• [TASK STATEMENT]: Lines from the opening of the material through the line containing "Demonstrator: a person" must be duplicated word for word. Pictures are not.

• [MATERIAL PROVIDED]:
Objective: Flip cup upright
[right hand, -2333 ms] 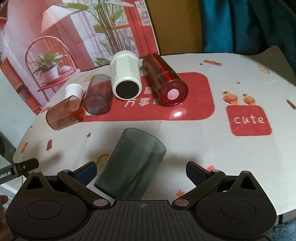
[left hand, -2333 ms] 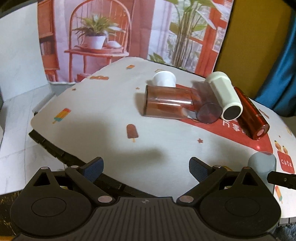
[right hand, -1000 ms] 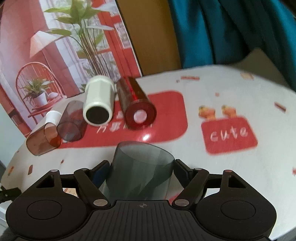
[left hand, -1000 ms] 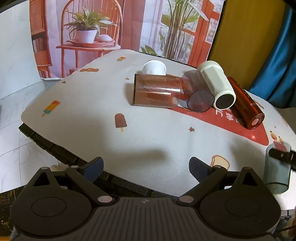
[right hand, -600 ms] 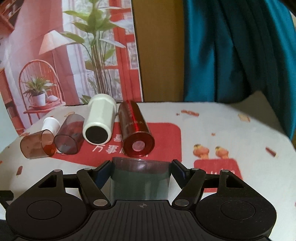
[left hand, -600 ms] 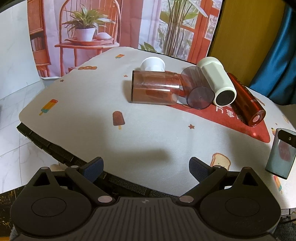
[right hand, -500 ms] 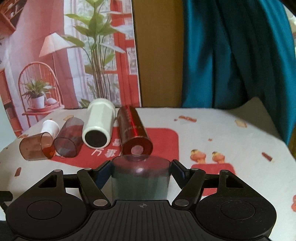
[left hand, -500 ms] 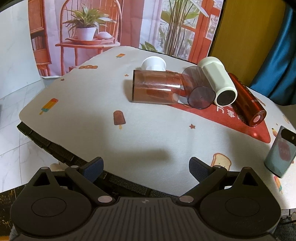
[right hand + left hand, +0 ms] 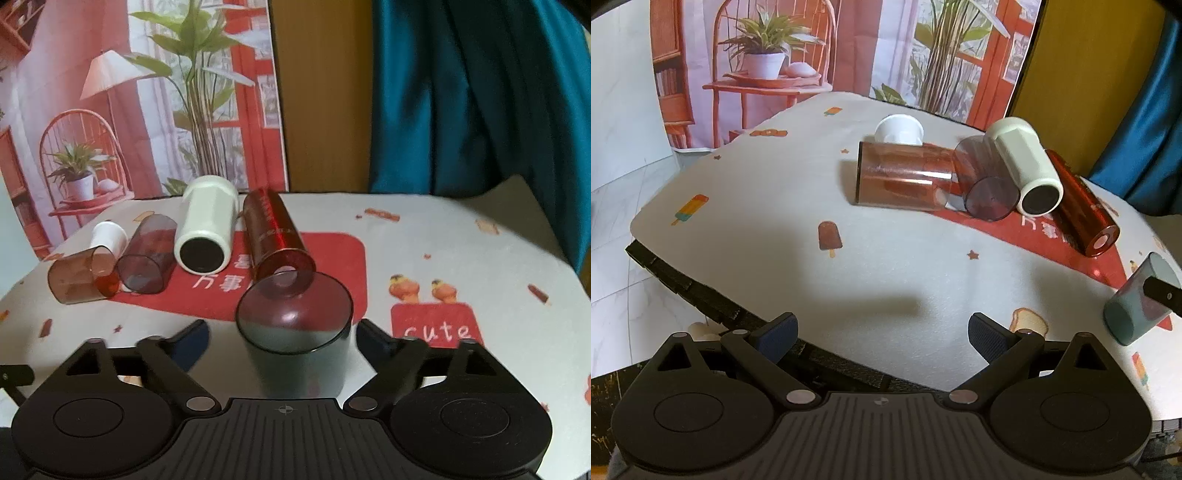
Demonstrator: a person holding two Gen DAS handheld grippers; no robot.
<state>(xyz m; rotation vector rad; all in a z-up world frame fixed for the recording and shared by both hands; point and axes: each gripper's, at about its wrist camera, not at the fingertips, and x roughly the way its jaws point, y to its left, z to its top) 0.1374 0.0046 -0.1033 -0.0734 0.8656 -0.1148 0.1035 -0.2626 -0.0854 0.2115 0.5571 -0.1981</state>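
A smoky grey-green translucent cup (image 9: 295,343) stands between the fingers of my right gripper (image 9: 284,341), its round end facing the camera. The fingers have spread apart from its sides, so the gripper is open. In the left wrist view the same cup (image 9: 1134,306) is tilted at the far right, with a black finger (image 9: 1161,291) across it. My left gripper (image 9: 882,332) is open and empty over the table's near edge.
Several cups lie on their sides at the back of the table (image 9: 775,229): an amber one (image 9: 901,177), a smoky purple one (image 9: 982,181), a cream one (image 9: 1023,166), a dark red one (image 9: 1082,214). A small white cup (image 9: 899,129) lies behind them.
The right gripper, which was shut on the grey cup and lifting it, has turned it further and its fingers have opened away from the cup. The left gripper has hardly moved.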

• [RESPONSE TO THIS TASK]:
Objective: Flip cup upright
[right hand, -2333 ms] 
[left hand, -2333 ms] 
[right hand, -1000 ms] 
[left hand, -1000 ms] 
[right hand, -600 ms] 
[left hand, -600 ms] 
[right hand, -500 ms] 
[left hand, -500 ms] 
[right hand + left hand, +0 ms] 
Demonstrator: a person holding two Gen DAS handheld grippers; no robot.

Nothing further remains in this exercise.